> **Extracted information**
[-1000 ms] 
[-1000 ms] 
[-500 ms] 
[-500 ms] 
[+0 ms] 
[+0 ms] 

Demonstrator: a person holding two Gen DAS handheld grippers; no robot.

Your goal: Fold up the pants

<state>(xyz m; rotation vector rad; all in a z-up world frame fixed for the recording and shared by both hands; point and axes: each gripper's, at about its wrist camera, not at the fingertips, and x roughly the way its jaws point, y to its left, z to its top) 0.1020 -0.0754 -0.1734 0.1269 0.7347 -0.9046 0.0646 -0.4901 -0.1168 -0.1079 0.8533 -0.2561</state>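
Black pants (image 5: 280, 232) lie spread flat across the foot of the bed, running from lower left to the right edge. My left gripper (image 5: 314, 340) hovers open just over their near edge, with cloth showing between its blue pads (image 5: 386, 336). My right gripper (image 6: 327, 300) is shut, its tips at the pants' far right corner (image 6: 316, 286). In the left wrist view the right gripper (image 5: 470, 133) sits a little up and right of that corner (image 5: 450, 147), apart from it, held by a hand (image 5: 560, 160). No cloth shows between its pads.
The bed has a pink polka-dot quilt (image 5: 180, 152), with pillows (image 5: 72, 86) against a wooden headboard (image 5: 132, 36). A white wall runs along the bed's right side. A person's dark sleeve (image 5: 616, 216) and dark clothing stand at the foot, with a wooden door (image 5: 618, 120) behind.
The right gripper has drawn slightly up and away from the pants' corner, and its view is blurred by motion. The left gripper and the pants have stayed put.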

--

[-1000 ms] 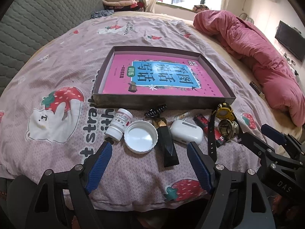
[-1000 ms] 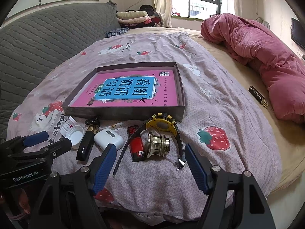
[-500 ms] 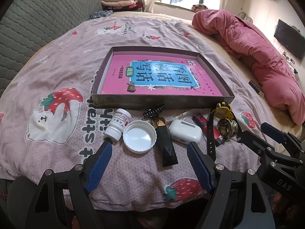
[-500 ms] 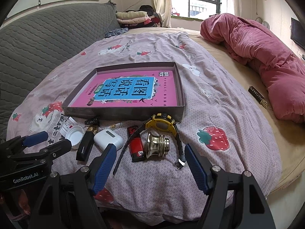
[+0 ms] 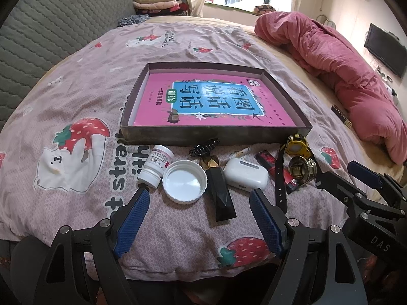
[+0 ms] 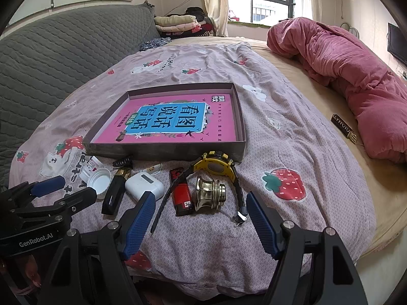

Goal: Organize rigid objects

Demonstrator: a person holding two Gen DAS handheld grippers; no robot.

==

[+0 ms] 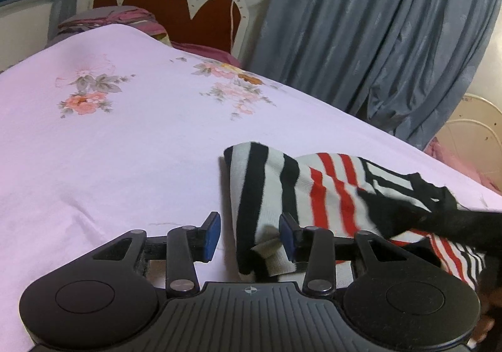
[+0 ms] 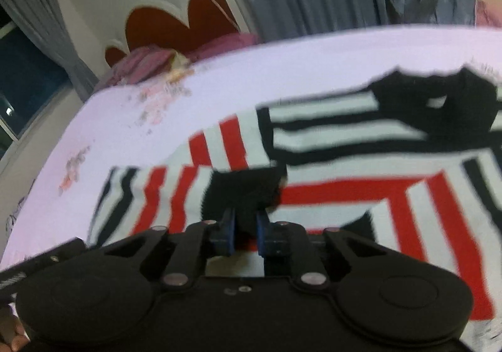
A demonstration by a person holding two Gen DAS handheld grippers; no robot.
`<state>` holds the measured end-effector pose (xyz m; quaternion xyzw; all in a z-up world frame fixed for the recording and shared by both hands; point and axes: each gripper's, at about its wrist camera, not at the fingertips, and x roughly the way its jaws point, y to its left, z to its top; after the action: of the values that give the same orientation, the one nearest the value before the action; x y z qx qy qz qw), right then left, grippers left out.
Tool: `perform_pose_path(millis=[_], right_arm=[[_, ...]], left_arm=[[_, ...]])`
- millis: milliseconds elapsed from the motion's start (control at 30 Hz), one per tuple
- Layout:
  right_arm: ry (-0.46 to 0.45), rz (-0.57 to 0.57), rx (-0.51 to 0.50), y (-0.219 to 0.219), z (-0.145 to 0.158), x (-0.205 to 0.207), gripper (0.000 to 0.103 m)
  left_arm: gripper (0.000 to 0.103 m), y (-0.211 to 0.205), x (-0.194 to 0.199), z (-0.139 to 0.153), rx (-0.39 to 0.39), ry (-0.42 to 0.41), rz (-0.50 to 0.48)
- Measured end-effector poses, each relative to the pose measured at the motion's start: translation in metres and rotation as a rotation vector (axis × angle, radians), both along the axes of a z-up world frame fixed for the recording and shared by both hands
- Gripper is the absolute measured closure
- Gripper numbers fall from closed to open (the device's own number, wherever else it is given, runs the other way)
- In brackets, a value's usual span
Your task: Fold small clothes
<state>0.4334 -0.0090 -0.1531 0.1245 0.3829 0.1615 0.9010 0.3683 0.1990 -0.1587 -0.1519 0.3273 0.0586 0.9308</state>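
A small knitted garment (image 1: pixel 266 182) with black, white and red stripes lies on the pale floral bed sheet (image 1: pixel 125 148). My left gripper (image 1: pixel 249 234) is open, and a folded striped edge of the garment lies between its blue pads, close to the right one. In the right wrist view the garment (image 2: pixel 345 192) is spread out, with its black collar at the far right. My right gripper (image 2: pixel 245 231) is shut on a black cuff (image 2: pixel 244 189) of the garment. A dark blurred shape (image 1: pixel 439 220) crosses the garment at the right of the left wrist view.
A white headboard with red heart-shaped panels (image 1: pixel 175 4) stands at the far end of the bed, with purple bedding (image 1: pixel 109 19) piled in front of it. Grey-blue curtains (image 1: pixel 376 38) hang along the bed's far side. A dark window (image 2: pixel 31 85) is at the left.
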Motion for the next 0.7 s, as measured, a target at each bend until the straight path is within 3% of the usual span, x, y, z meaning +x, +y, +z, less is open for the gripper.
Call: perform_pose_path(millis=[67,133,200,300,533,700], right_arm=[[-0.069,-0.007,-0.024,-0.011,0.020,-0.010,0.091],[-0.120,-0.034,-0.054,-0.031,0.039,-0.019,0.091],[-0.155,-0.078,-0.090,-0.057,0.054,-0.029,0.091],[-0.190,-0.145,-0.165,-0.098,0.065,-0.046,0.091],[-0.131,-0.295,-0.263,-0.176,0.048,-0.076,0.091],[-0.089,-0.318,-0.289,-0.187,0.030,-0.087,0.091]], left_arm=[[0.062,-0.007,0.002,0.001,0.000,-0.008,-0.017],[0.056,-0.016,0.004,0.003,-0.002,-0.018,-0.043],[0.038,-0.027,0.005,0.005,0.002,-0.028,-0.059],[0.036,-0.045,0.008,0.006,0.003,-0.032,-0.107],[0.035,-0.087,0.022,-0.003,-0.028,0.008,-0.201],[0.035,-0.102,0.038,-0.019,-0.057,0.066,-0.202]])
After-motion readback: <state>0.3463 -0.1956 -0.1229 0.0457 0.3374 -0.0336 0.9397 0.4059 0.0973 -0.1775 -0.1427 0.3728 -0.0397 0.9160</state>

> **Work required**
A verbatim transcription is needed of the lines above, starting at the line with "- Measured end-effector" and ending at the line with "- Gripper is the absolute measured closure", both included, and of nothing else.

> **Task response**
- Measured end-effector poses, each relative to the pose measured at the motion's start: translation in metres and rotation as a rotation vector (axis × angle, radians), both along the axes of a z-up world frame fixed for the recording and shared by both hands
- Gripper is the absolute measured closure

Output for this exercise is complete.